You can’t begin to grasp Medellín’s architectural renaissance without understanding the role of E.P.M., the Empresas Públicas de Medellín, which supplies water, gas, sanitation, telecommunications and electricity. It’s constitutionally mandated to provide clean water and electricity even to houses in the city’s illegal slums, so that unlike in Bogotá, where the worst barrios lack basic amenities, in Medellín there’s a safety net.

More than that, E.P.M.’s profits (some $450 million a year) go directly to building new schools, public plazas, the metro and parks. One of the most beautiful public squares in the middle of Medellín was donated by E.P.M. And atop the slums of the city’s Northeast district, E.P.M. paid for a park in the mountaintop jungle, linked to the district by its own cable car.

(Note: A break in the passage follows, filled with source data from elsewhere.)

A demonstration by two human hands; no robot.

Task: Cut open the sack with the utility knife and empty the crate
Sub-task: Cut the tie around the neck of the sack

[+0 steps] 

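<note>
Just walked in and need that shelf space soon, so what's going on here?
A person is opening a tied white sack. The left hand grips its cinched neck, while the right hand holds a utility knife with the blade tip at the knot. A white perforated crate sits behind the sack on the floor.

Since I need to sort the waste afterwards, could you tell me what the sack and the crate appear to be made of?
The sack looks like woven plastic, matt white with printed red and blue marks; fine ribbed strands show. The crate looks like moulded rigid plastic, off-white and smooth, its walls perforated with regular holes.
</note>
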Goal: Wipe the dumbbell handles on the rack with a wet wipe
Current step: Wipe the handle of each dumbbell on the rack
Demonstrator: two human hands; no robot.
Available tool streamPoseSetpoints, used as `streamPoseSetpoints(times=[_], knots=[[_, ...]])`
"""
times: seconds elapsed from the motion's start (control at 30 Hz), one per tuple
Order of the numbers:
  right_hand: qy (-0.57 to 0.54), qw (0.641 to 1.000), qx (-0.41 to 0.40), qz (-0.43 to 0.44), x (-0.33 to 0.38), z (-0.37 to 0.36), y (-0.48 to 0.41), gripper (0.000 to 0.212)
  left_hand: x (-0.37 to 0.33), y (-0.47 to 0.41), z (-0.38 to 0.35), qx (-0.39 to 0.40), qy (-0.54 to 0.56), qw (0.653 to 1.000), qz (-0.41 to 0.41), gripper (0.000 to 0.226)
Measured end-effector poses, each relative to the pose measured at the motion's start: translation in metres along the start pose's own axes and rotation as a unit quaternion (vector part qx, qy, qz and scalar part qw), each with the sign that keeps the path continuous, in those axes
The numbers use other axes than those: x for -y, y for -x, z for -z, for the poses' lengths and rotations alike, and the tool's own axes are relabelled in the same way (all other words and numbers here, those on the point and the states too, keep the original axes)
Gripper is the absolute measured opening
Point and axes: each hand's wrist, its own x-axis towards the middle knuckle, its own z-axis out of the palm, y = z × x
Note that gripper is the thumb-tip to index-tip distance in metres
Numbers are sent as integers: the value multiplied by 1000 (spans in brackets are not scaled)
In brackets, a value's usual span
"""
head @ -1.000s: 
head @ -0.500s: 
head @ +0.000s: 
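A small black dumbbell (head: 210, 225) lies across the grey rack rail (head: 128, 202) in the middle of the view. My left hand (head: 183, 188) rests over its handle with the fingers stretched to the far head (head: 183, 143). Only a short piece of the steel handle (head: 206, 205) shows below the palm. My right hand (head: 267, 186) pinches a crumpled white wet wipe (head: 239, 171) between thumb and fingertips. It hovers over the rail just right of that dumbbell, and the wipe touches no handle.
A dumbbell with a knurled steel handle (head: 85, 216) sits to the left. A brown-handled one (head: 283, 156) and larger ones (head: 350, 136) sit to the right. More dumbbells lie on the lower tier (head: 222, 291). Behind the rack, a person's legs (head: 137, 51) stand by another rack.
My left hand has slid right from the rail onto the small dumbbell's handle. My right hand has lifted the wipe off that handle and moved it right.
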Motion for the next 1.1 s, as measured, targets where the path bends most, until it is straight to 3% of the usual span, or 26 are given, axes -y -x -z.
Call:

Federico Restrepo used to run E.P.M., before he became the city planner under Mr. Fajardo. “We took a view that everything is interconnected — education, culture, libraries, safety, public spaces,” he told me, pointing out that while fewer than 20 percent of public school students here used to test at the national average in 2002, by 2009 the number exceeded 80 percent.

“Obviously it’s not just that we built and renovated schools,” he said. “You have to work on the quality of teaching and nutrition in conjunction with architecture. But the larger point is that the goal of government should be providing rich and poor with the same quality education, transportation and public architecture. In that way you increase the sense of ownership.”